* _WHAT THIS TASK INVOLVES_:
For this exercise, output exactly the lines from the opening line of the listing through the line with "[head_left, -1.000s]", skipping pictures.

* _DATA FOR REVIEW_:
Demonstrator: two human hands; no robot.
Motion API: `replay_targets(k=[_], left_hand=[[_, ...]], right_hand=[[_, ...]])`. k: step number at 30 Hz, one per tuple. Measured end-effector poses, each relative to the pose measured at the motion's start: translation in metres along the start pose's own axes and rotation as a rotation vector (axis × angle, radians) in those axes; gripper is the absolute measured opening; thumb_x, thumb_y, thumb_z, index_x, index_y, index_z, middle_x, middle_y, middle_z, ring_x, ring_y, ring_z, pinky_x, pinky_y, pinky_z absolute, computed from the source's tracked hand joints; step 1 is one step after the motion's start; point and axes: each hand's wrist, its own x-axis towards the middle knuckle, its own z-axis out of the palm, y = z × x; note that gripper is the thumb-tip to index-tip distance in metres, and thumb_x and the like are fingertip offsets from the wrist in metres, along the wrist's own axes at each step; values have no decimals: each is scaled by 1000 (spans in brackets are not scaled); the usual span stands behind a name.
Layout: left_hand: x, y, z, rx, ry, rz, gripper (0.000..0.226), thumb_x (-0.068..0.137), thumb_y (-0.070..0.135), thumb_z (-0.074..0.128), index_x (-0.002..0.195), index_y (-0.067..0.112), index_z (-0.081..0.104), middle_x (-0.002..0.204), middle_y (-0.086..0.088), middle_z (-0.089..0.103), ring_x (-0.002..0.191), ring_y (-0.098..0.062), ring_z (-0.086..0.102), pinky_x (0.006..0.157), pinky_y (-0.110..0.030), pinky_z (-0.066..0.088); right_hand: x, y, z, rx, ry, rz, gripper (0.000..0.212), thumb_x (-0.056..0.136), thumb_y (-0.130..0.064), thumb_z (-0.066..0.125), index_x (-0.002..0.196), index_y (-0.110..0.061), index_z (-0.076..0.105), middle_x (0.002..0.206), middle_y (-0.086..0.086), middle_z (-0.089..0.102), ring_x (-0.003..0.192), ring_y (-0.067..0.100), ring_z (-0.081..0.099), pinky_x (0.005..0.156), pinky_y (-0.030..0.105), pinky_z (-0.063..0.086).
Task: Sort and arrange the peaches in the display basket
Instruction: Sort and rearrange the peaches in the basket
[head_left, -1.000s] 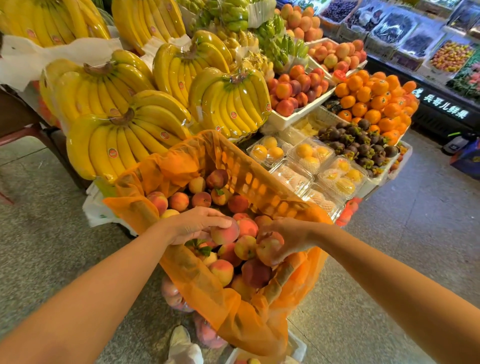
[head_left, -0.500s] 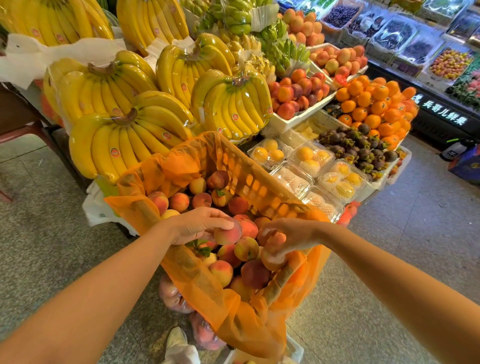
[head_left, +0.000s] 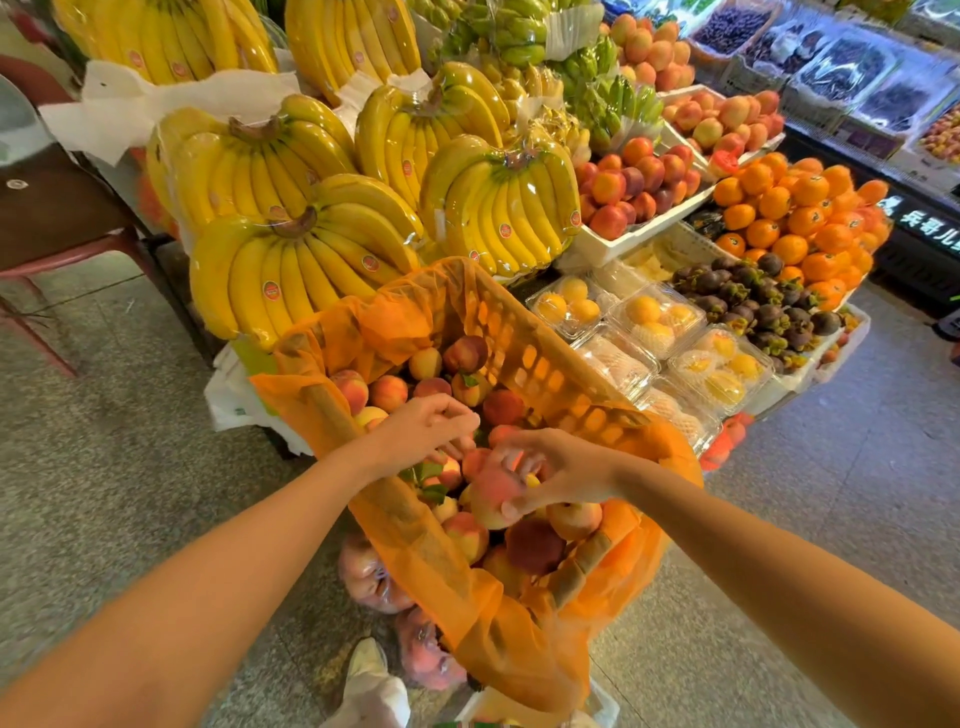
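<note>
Head view, hands?
— right hand (head_left: 556, 467) curled round a peach (head_left: 491, 493), just above the pile (head_left: 535, 545) in the orange-lined basket (head_left: 524, 358). left hand (head_left: 428, 423): fingers bent over the pile, grip unclear.

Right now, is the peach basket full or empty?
Mostly full: peaches pile across the basket, but its far wall stands bare above them.

Basket (head_left: 545, 374): orange plastic lattice walls, draped inside and over the rim with orange mesh liner (head_left: 410, 540). It sits tilted, near end lower. Peaches (head_left: 535, 545) are loosely heaped inside, blushed red-pink over yellow, a few with green leaves still attached. The far group (head_left: 389, 392) lies shallower and the near end is stacked deeper. One pink peach (head_left: 491, 496) is held in the right grip (head_left: 566, 467), just above the heap's middle.
</note>
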Motion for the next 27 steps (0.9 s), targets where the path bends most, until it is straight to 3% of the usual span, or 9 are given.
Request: replay_targets(k=[3, 7, 9, 11, 15, 19, 24, 27], left_hand=[[-8, -11, -11, 154, 167, 139, 29, 93, 48, 55, 97, 22, 68, 94, 8, 72, 92, -7, 66, 90, -41, 53], [-17, -25, -17, 409, 240, 232, 37, 82, 63, 46, 82, 32, 65, 81, 14, 66, 82, -3, 60, 77, -34, 47], [-19, -35, -20, 611, 271, 255, 38, 83, 64, 40, 79, 32, 62, 75, 13, 61, 80, -3, 55, 92, -34, 36], [-20, -43, -22, 745, 308, 251, 53, 80, 68, 31, 83, 27, 66, 80, 8, 63, 90, -8, 57, 112, -38, 17], [-25, -52, -25, 828, 360, 275, 53, 79, 68, 28, 82, 31, 67, 88, 11, 66, 101, -2, 54, 115, -36, -2], [-26, -60, -32, 848, 355, 329, 45, 82, 66, 34, 82, 34, 67, 90, 17, 66, 104, 1, 52, 114, -34, -5], [-20, -67, -48, 885, 372, 402, 37, 83, 63, 43, 75, 34, 65, 83, 17, 65, 101, -3, 54, 115, -37, 8], [-12, -71, -68, 944, 447, 458, 38, 81, 63, 44, 80, 33, 68, 101, 14, 66, 118, -13, 51, 115, -41, 10]], right_hand=[[2, 2, 15, -166, -157, 12, 54, 74, -41, 81, 122, -29, 60, 114, -9, 61, 102, 11, 59, 86, 25, 49], [8, -3, 25, -317, -220, -17, 57, 74, -47, 78, 126, -32, 59, 123, -11, 57, 105, 8, 51, 78, 16, 40], [12, -7, 26, -374, -236, -24, 60, 77, -47, 76, 131, -28, 58, 127, -7, 57, 107, 9, 49, 76, 15, 37], [16, -11, 30, -422, -252, -20, 62, 78, -50, 73, 133, -28, 56, 130, -5, 56, 112, 14, 50, 82, 22, 41], [24, -12, 41, -509, -291, -47, 61, 77, -52, 73, 132, -29, 55, 129, -4, 57, 114, 20, 52, 94, 37, 46], [26, -11, 41, -484, -296, -46, 57, 79, -51, 72, 129, -29, 57, 128, -5, 57, 112, 18, 52, 92, 34, 46], [32, -8, 24, -336, -177, -11, 37, 87, -41, 68, 119, -23, 65, 116, -4, 65, 102, 11, 59, 88, 33, 51], [48, -10, 10, -234, -44, 4, 32, 91, -36, 64, 120, -22, 65, 112, -4, 67, 97, 6, 62, 86, 27, 52]])
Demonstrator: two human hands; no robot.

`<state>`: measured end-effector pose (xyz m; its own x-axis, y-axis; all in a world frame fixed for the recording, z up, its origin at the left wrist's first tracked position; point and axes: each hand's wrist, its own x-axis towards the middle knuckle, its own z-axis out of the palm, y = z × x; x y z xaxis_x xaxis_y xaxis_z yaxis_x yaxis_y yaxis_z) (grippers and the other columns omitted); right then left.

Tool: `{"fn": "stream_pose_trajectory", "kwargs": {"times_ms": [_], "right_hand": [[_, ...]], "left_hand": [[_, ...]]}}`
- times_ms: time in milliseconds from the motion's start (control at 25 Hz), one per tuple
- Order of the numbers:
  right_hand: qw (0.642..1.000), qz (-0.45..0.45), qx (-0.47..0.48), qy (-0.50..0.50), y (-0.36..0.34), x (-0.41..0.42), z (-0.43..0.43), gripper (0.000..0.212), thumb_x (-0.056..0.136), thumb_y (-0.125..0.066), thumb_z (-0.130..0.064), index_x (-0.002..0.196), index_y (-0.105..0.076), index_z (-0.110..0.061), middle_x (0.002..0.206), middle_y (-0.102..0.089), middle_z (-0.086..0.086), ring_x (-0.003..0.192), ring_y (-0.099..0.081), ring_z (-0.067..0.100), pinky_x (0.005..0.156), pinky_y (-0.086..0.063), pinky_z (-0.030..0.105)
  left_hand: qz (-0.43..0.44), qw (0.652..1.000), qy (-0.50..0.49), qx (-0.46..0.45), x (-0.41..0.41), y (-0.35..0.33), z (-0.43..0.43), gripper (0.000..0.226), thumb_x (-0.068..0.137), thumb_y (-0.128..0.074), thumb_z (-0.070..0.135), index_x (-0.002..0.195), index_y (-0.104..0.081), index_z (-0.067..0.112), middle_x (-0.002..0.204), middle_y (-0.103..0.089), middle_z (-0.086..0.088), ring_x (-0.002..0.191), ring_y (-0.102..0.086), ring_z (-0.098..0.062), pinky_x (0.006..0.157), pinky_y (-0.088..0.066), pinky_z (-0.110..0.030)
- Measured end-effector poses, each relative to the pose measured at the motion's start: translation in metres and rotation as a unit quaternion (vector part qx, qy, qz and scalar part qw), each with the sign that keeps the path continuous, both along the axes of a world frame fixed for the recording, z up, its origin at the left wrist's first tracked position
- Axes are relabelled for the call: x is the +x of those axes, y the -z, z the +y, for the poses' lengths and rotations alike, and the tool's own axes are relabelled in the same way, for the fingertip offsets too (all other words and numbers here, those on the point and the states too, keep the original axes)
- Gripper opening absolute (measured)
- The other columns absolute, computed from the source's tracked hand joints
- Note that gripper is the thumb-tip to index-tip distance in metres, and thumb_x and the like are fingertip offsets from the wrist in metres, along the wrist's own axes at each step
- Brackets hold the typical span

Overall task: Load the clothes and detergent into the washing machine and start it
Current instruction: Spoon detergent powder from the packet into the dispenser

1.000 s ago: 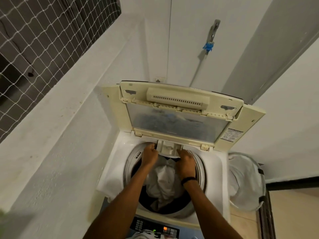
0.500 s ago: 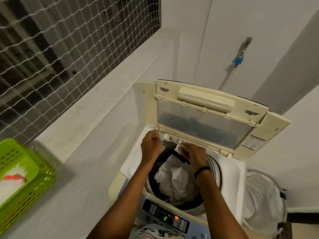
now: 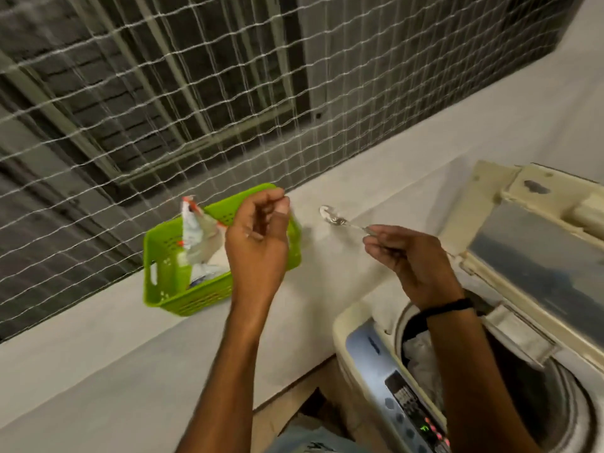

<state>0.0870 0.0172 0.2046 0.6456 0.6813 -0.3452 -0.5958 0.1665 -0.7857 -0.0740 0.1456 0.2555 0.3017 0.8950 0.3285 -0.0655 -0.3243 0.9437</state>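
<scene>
Now right hand (image 3: 415,263) grips spoon (image 3: 343,221) near basket (image 3: 183,299)

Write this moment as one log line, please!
right hand: holds spoon; left hand: curled by basket; washer: open, clothes inside; packet: in basket

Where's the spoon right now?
Head view, centre-right: the right hand holds the spoon by its handle, bowl over the white ledge, just right of the green basket.
</scene>
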Motion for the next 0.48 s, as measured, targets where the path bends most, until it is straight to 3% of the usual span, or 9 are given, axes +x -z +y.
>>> {"fn": "stream_pose_trajectory", "kwargs": {"times_ms": [120, 240, 280, 320, 400, 440, 480], "right_hand": [[0.992, -0.102, -0.011, -0.073, -0.027, -0.028, 0.046, 0.021, 0.086, -0.051, 0.010, 0.094, -0.071, 0.007, 0.083, -0.072, 0.025, 0.075, -0.072, 0.026, 0.068, -0.059, 0.025], [0.964, -0.228, -0.086, -0.106, -0.040, -0.053, 0.101, 0.022, 0.085, -0.053, 0.007, 0.090, -0.074, 0.003, 0.080, -0.071, 0.025, 0.074, -0.070, 0.031, 0.069, -0.061, 0.034], [0.931, -0.314, -0.141, -0.125, -0.040, -0.059, 0.120, 0.021, 0.083, -0.055, -0.003, 0.088, -0.076, -0.003, 0.084, -0.072, 0.021, 0.079, -0.070, 0.033, 0.074, -0.061, 0.039], [0.868, -0.428, -0.199, -0.155, -0.039, -0.066, 0.138, 0.024, 0.080, -0.055, -0.014, 0.088, -0.077, -0.009, 0.089, -0.073, 0.018, 0.086, -0.069, 0.034, 0.080, -0.058, 0.042], [0.704, -0.618, -0.283, -0.207, -0.039, -0.083, 0.167, 0.028, 0.081, -0.055, -0.023, 0.094, -0.078, -0.014, 0.101, -0.071, 0.016, 0.099, -0.064, 0.036, 0.087, -0.052, 0.042], [0.651, -0.665, -0.299, -0.213, -0.040, -0.092, 0.178, 0.032, 0.083, -0.051, -0.025, 0.097, -0.077, -0.013, 0.105, -0.070, 0.016, 0.103, -0.062, 0.036, 0.088, -0.050, 0.040], [0.621, -0.689, -0.304, -0.217, -0.039, -0.098, 0.188, 0.039, 0.083, -0.044, -0.027, 0.098, -0.076, -0.012, 0.107, -0.070, 0.015, 0.105, -0.061, 0.035, 0.087, -0.049, 0.037]], "left_hand": [[0.034, 0.995, -0.091, 0.021, -0.057, -0.008, 0.047, 0.013, 0.093, -0.064, 0.007, 0.105, -0.068, 0.013, 0.097, -0.071, 0.001, 0.086, -0.065, -0.005, 0.085, -0.053, -0.024], [0.184, 0.970, -0.157, -0.001, -0.099, -0.003, 0.094, 0.023, 0.091, -0.067, 0.027, 0.112, -0.067, 0.018, 0.099, -0.069, 0.008, 0.086, -0.064, -0.006, 0.085, -0.051, -0.029], [0.257, 0.955, -0.148, -0.020, -0.109, 0.001, 0.107, 0.032, 0.087, -0.069, 0.037, 0.115, -0.066, 0.021, 0.101, -0.068, 0.008, 0.089, -0.064, -0.012, 0.086, -0.051, -0.031], [0.319, 0.939, -0.120, -0.033, -0.117, 0.006, 0.121, 0.039, 0.083, -0.069, 0.045, 0.114, -0.066, 0.022, 0.100, -0.066, 0.009, 0.092, -0.064, -0.016, 0.087, -0.052, -0.035], [0.390, 0.917, -0.060, -0.061, -0.123, 0.018, 0.141, 0.047, 0.076, -0.064, 0.060, 0.106, -0.069, 0.024, 0.098, -0.071, 0.008, 0.093, -0.067, -0.020, 0.088, -0.054, -0.042], [0.406, 0.910, -0.044, -0.072, -0.124, 0.022, 0.148, 0.050, 0.074, -0.058, 0.065, 0.102, -0.071, 0.025, 0.096, -0.074, 0.007, 0.092, -0.069, -0.021, 0.087, -0.055, -0.043], [0.413, 0.907, -0.036, -0.079, -0.125, 0.026, 0.153, 0.050, 0.074, -0.054, 0.066, 0.098, -0.073, 0.026, 0.091, -0.075, 0.006, 0.089, -0.070, -0.022, 0.084, -0.056, -0.044]]}}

* _EXERCISE OUTPUT_:
Demonstrator: two human hands; no robot.
Motion API: `replay_targets(k=[_], left_hand=[[_, ...]], right_hand=[[_, ...]])`. k: step number at 30 Hz, one per tuple. Measured end-effector poses, each relative to the pose measured at the motion's start: translation in metres along the start pose's own axes and rotation as a rotation vector (axis × angle, radians) in those axes; gripper is the absolute measured opening; thumb_x, thumb_y, thumb_z, index_x, index_y, index_z, middle_x, middle_y, middle_z, ring_x, ring_y, ring_z, pinky_x, pinky_y, pinky_z absolute, computed from the source's tracked hand joints; step 1 is one step after the motion's start; point and axes: each hand's wrist, its own x-axis towards the middle knuckle, its own z-axis out of the palm, y = z × x; note that gripper is the thumb-tip to index-tip distance in metres, and thumb_x and the like are fingertip offsets from the wrist in metres, along the wrist's own axes at each step; values have no decimals: each is scaled by 1000 (spans in brackets are not scaled); the usual span stands behind a name.
Layout: left_hand: x, y, z, rx, ry, rz, gripper (0.000..0.226), thumb_x (-0.068..0.137), thumb_y (-0.070..0.135), thumb_z (-0.074..0.128), index_x (-0.002..0.195), index_y (-0.067..0.112), index_z (-0.081..0.104), middle_x (-0.002..0.204), middle_y (-0.086..0.088), middle_z (-0.089..0.103), ring_x (-0.002..0.191), ring_y (-0.098..0.062), ring_z (-0.086..0.102), pinky_x (0.006..0.157), pinky_y (-0.110..0.030), pinky_z (-0.066..0.088); right_hand: x, y, z, rx, ry, rz, gripper (0.000..0.212), thumb_x (-0.056..0.136), thumb_y (-0.130..0.064), thumb_z (-0.066..0.125), index_x (-0.002..0.196), index_y (-0.110..0.061), index_z (-0.076..0.105), middle_x (0.002..0.206), middle_y (-0.086..0.086), middle_z (-0.089..0.102), ring_x (-0.003..0.192), ring_y (-0.067..0.100), ring_z (-0.081..0.099), pinky_x (0.005..0.156), pinky_y (-0.030..0.105), pinky_z (-0.063..0.086).
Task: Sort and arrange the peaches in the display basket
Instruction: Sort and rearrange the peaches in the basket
[head_left, -1.000s] 

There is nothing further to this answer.